About this exercise
Below is a set of records; reproduce them exactly without their pictures.

Entries taken from a collection
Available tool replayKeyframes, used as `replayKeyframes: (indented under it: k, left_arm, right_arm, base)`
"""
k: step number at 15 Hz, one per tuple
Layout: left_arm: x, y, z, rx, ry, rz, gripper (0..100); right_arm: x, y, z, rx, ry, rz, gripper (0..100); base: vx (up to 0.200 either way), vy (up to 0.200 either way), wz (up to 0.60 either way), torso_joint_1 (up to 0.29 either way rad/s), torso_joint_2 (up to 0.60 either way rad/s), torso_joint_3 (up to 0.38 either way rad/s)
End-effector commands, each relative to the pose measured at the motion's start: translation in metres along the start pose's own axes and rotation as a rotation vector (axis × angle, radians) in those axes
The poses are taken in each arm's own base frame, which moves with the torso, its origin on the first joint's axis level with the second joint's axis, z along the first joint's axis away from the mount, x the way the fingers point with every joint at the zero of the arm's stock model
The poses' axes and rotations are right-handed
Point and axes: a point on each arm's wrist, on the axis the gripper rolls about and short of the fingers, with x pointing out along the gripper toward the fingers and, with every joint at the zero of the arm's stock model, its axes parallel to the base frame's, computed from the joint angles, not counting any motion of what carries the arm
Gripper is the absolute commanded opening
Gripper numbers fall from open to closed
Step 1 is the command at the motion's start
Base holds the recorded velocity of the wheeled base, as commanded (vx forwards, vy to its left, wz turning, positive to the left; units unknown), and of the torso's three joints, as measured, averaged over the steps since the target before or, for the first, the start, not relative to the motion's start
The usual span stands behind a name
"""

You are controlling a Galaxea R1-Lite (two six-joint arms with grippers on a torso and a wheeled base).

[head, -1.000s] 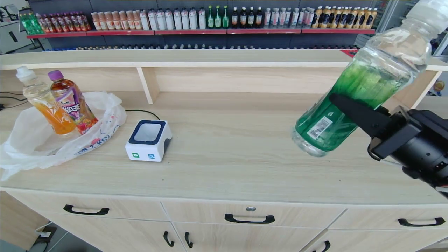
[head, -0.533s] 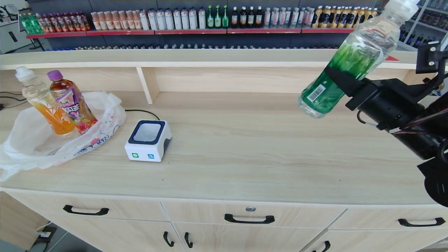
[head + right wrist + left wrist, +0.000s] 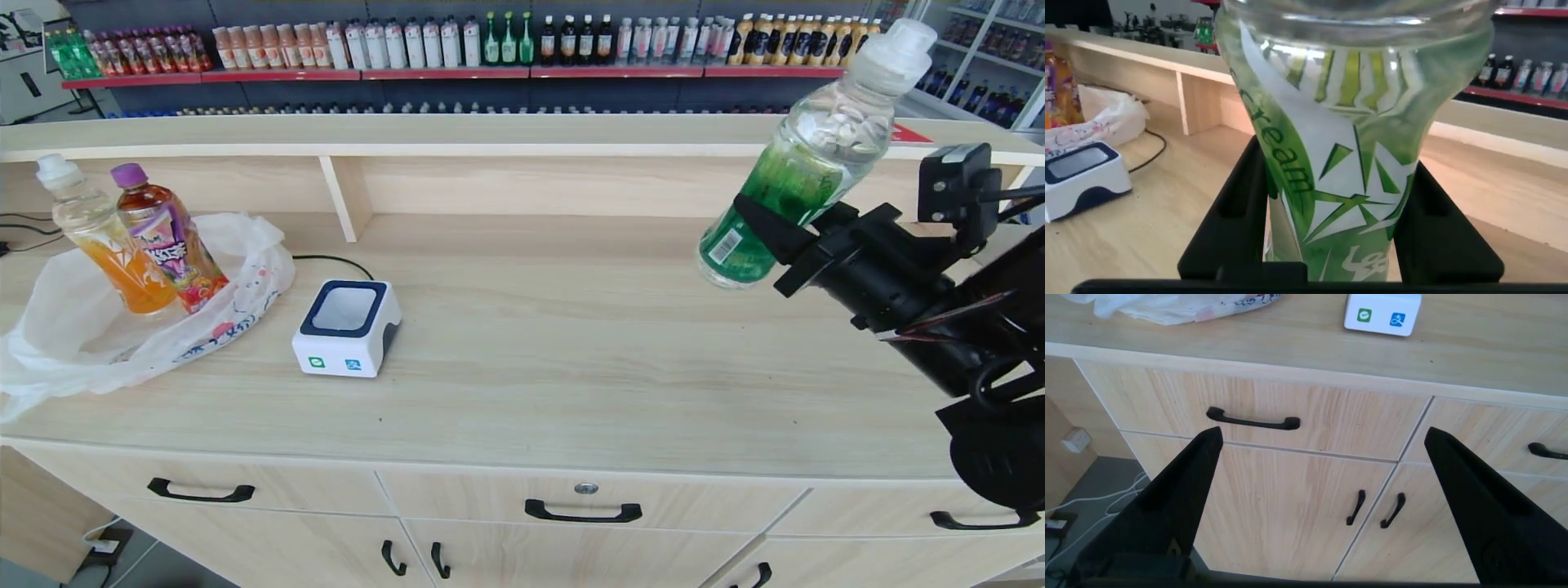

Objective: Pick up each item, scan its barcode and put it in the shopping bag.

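My right gripper (image 3: 788, 237) is shut on a green-labelled clear bottle (image 3: 804, 159) with a white cap, held tilted in the air above the counter's right side, barcode facing left. The right wrist view has the same bottle (image 3: 1343, 147) clamped between the black fingers (image 3: 1237, 212). A white and navy barcode scanner (image 3: 347, 327) sits on the counter left of centre, also the scanner (image 3: 1382, 312) in the left wrist view. A white shopping bag (image 3: 90, 327) lies at the far left, holding an orange bottle (image 3: 102, 237) and a purple-capped bottle (image 3: 167, 237). My left gripper (image 3: 1319, 498) hangs open below the counter, facing the drawers.
The wooden counter (image 3: 571, 359) has a raised back shelf (image 3: 408, 135) with a divider post (image 3: 347, 200). The scanner's black cable (image 3: 331, 261) runs behind it. Drawers with black handles (image 3: 1253, 420) are below the front edge. Store shelves of drinks (image 3: 490, 41) stand behind.
My right gripper has carried the green bottle away from the camera toward the counter's back right, and the bottle has turned more upright. Scanner, bag and its bottles have not moved.
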Motion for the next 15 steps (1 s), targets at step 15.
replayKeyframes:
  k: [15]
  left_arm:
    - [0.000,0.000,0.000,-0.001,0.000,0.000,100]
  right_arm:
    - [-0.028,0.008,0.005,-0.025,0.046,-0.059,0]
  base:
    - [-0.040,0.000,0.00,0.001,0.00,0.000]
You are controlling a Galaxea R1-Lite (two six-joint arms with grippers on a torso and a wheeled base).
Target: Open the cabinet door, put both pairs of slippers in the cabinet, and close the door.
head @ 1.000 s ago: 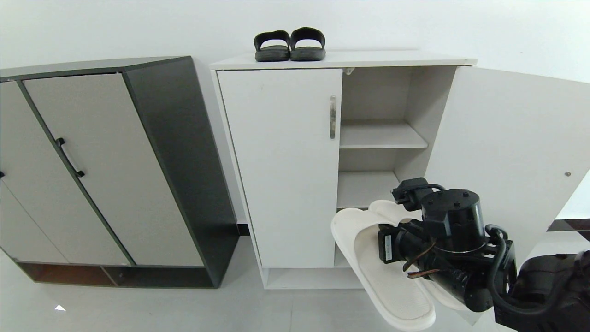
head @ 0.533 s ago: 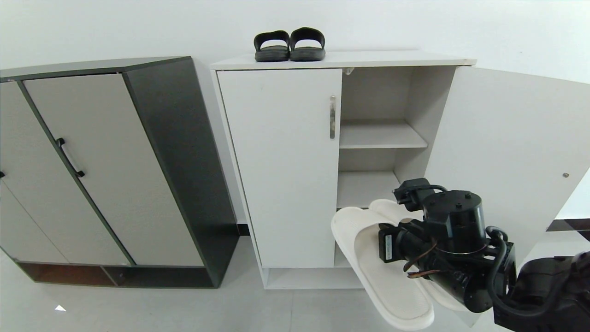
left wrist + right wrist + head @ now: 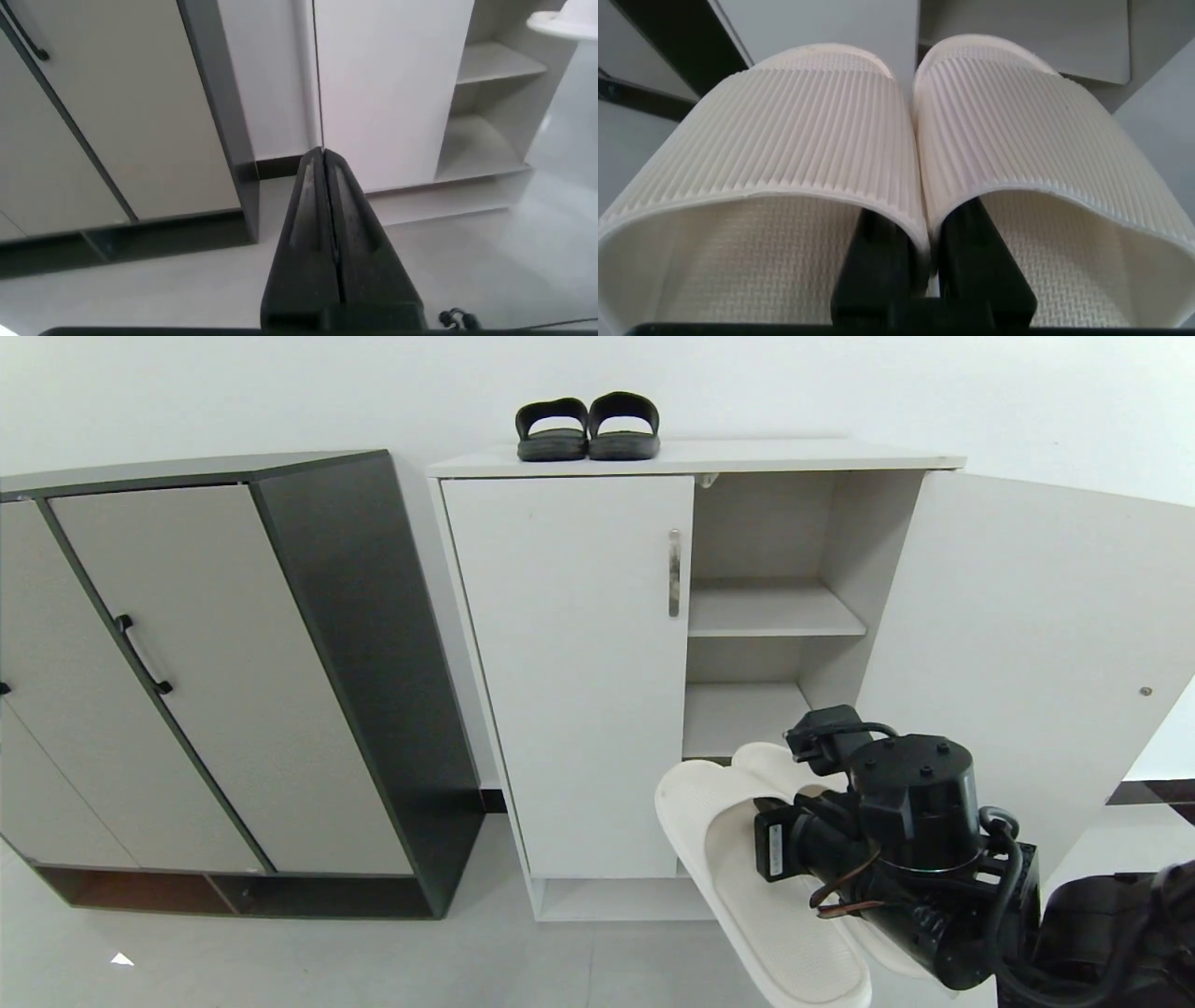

Exercise response
Available tool replayKeyframes, used as `replayKeyframes: (indented under it: k, left_arm, right_arm, base)`
"""
k: step number at 15 Hz, one per tuple
Layout: left_arm: x, y, z, rx, ry, rz, gripper (0..100); right_arm: x, y, z, rx, ry, rz, gripper (0..100); base: vx (up to 0.200 either way), vy (up to 0.200 either way), wz (up to 0.60 either way), torso_joint_1 (up to 0.29 either way rad/s), torso_joint_2 (up to 0.60 either way rad/s), torso_joint_3 (up to 0.38 either way rad/s)
End-effector commands, each relative to the pose measured at the motion's start: translation in metres along the start pose's own axes and rotation as a rotation vector (axis × angle, radians) in those axes
The poses are taken in each arm's own base frame, which moves with the torso, its origin on the first joint's axis level with the second joint's axis, z along the first joint's axis away from the mount, x the way the fingers point with every joint at the zero of the arm's stock model
The poses' axes and rotations are right-handed
Point and axes: a point on each arm's wrist, on the axis the gripper rolls about and short of the fingers, with x pointing out along the gripper toward the fingers and, with every joint at the zero of the arm's stock model, its axes parallel to the base frame's, computed from the joint angles, not counting any motion of what carries the arm
Gripper is the absolute commanded opening
Gripper numbers fall from open to closed
Step 1 is the command at the motion's start
Base holds the recorded velocity of the wheeled base, as commanded (vx forwards, vy to its left, wz turning, positive to the left; units unknown), and of the torso's three joints, as measured, averaged over the steps since the target before or, for the first, the start, not relative to the motion's start
The usual span stands behind a name
"""

You are controlling a Galaxea R1-Lite (two six-joint arms with grippers on a torso and a wheeled base).

[head, -1.000s] 
[head, -0.533s] 
[head + right wrist + left wrist, +0.000s] 

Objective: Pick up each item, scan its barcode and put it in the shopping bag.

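My right gripper (image 3: 788, 237) is shut on a green-labelled clear bottle (image 3: 804, 159) with a white cap, held tilted in the air above the counter's right side, barcode facing left. The right wrist view has the same bottle (image 3: 1343, 147) clamped between the black fingers (image 3: 1237, 212). A white and navy barcode scanner (image 3: 347, 327) sits on the counter left of centre, also the scanner (image 3: 1382, 312) in the left wrist view. A white shopping bag (image 3: 90, 327) lies at the far left, holding an orange bottle (image 3: 102, 237) and a purple-capped bottle (image 3: 167, 237). My left gripper (image 3: 1319, 498) hangs open below the counter, facing the drawers.
The wooden counter (image 3: 571, 359) has a raised back shelf (image 3: 408, 135) with a divider post (image 3: 347, 200). The scanner's black cable (image 3: 331, 261) runs behind it. Drawers with black handles (image 3: 1253, 420) are below the front edge. Store shelves of drinks (image 3: 490, 41) stand behind.
My right gripper has carried the green bottle away from the camera toward the counter's back right, and the bottle has turned more upright. Scanner, bag and its bottles have not moved.
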Motion for the next 15 steps (1 s), targets at step 15.
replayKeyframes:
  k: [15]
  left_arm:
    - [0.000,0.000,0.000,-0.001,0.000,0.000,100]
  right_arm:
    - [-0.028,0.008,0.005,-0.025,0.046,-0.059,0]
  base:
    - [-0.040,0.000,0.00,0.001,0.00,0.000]
You are controlling a Galaxea R1-Lite (two six-joint arms with grippers on a torso and a wheeled base).
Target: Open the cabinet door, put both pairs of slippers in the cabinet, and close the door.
head @ 1.000 s ago: 
head @ 0.533 s ago: 
left wrist + right wrist + head @ now: 

No additional output is required for this exercise.